*What you should do*
Which lines below fall between the one containing "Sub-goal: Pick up" and the one containing "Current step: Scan"? Repeat them exactly, counting both of those lines, and add nothing else.
____
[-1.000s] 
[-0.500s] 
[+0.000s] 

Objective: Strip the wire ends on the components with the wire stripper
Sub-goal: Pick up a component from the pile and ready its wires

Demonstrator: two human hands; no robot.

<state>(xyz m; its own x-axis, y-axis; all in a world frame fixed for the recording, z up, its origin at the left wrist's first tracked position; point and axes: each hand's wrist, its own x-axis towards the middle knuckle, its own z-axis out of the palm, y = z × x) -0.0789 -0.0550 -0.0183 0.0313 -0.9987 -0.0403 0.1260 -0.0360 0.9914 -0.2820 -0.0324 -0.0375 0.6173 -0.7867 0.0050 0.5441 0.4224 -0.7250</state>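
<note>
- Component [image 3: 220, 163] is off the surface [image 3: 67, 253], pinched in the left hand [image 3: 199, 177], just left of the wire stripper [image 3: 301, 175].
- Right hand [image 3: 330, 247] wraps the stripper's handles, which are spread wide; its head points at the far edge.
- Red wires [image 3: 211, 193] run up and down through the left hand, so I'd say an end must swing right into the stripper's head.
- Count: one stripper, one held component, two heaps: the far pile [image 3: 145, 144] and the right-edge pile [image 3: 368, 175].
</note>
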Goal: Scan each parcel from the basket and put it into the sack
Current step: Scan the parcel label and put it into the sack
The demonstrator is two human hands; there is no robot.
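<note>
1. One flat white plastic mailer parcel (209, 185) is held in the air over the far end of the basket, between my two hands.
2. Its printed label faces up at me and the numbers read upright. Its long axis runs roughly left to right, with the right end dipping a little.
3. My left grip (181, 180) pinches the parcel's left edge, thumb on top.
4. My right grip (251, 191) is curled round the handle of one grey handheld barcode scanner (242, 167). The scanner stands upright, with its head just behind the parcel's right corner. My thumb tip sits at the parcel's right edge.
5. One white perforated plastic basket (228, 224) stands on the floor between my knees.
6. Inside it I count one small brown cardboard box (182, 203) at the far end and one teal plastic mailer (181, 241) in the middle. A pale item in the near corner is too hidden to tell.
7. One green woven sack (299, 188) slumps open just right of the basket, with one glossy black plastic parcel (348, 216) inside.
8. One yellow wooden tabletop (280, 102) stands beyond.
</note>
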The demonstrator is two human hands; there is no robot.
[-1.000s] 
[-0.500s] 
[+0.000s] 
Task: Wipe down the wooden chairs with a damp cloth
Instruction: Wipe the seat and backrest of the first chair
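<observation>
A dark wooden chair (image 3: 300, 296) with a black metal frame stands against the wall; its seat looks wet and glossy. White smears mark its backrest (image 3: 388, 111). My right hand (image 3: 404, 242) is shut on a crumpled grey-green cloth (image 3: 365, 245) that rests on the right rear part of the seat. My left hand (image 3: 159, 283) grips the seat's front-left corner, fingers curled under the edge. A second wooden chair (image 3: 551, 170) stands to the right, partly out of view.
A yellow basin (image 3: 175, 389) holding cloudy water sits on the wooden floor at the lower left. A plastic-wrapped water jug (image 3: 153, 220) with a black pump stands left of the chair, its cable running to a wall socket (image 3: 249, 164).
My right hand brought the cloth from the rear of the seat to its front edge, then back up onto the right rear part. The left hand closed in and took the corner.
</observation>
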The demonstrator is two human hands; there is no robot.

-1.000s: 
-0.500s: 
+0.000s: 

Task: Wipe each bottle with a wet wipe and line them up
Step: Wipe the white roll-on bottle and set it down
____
*Solution for this task*
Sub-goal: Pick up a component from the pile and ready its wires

Demonstrator: two human hands; no robot.

<state>(xyz m; its own x-axis, y-axis; all in a world frame fixed for the recording, z up, its origin at the left wrist's first tracked position; point and axes: each hand's wrist, its own x-axis towards the middle knuckle, its own z-axis out of the palm, y = z × x) -0.0789 -0.0550 -0.0183 0.0313 -0.9987 -0.0403 0.1260 -0.0360 0.9914 -0.2820 -0.0324 -0.0375 0.6173 -0.7867 0.0050 0.5441 0.4224 -0.7250</state>
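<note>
- Component [image 3: 220, 163] is off the surface [image 3: 67, 253], pinched in the left hand [image 3: 199, 177], just left of the wire stripper [image 3: 301, 175].
- Right hand [image 3: 330, 247] wraps the stripper's handles, which are spread wide; its head points at the far edge.
- Red wires [image 3: 211, 193] run up and down through the left hand, so I'd say an end must swing right into the stripper's head.
- Count: one stripper, one held component, two heaps: the far pile [image 3: 145, 144] and the right-edge pile [image 3: 368, 175].
</note>
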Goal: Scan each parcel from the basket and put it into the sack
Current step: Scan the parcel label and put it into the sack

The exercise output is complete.